Which lines make up the answer? Those from the line with "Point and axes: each" through the end of the data; reproduce them exactly.
(Beginning of COLLECTED DATA)
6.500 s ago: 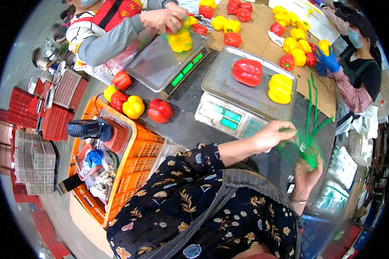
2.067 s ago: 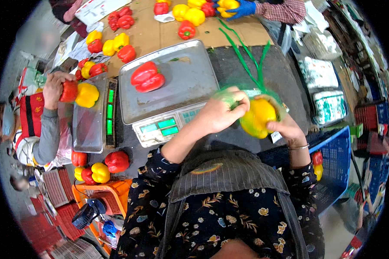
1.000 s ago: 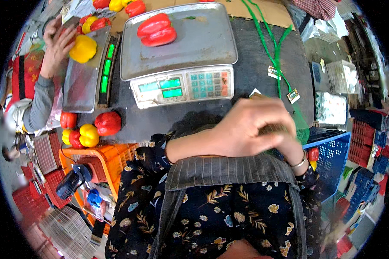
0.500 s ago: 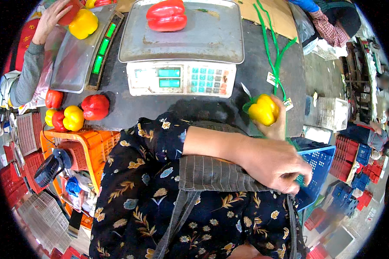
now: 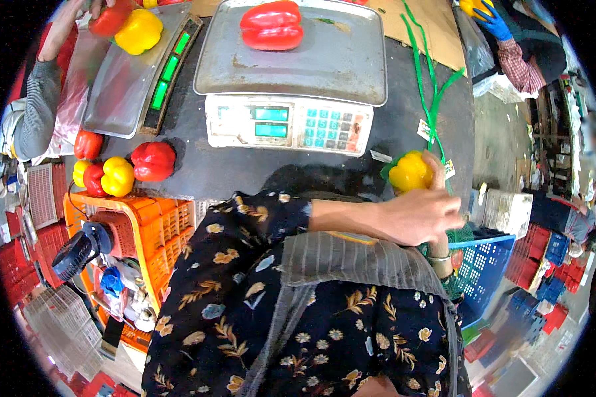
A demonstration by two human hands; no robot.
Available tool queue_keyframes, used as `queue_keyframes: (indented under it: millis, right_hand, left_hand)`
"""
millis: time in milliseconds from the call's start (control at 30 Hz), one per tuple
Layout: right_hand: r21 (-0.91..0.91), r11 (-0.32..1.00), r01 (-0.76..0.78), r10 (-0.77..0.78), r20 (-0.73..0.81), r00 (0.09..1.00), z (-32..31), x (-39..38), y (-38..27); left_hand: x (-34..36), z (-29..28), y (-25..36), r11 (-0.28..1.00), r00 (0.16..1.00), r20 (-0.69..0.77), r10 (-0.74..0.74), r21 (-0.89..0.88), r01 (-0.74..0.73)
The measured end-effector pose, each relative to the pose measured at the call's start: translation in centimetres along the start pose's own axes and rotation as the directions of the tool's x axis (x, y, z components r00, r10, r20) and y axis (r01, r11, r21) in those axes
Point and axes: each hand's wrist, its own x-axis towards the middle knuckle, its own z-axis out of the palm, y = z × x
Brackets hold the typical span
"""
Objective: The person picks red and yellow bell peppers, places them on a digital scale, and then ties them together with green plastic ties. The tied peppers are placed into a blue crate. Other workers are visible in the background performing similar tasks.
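Note:
A yellow bell pepper is in my right hand, whose fingers curl round its right side. Green material and a white label show at the pepper's left edge. My left hand reaches across my body, its fingers closed at my right wrist, against green netting that lies about that wrist. The fingertips are partly hidden. Ahead of me a red bell pepper rests on the metal pan of a white digital scale.
Red and yellow peppers sit at the table's left, above an orange crate. Green straps with tags lie at the right. A blue crate stands beside me. Another person's hand holds a red pepper; a blue-gloved hand holds a yellow one.
My left hand has moved up and slightly left, from near the blue crate to my right wrist, with the netting. The right hand still holds the yellow pepper. The view has shifted slightly.

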Motion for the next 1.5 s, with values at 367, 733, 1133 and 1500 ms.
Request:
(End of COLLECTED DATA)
▶ _EXPECTED ANSWER_
Point and axes: each hand's wrist, its own x-axis towards the middle knuckle, its own z-axis out of the palm, y = z × x
Brackets hold the typical span
"""
Objective: The person picks red and yellow bell peppers, places them on a digital scale, and then ties them together with green plastic ties. The tied peppers are placed into a blue crate. Other workers are visible in the background performing similar tasks.
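Note:
A yellow bell pepper is in my right hand, whose fingers curl round its right side. Green material and a white label show at the pepper's left edge. My left hand reaches across my body, its fingers closed at my right wrist, against green netting that lies about that wrist. The fingertips are partly hidden. Ahead of me a red bell pepper rests on the metal pan of a white digital scale.
Red and yellow peppers sit at the table's left, above an orange crate. Green straps with tags lie at the right. A blue crate stands beside me. Another person's hand holds a red pepper; a blue-gloved hand holds a yellow one.
My left hand has moved up and slightly left, from near the blue crate to my right wrist, with the netting. The right hand still holds the yellow pepper. The view has shifted slightly.
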
Motion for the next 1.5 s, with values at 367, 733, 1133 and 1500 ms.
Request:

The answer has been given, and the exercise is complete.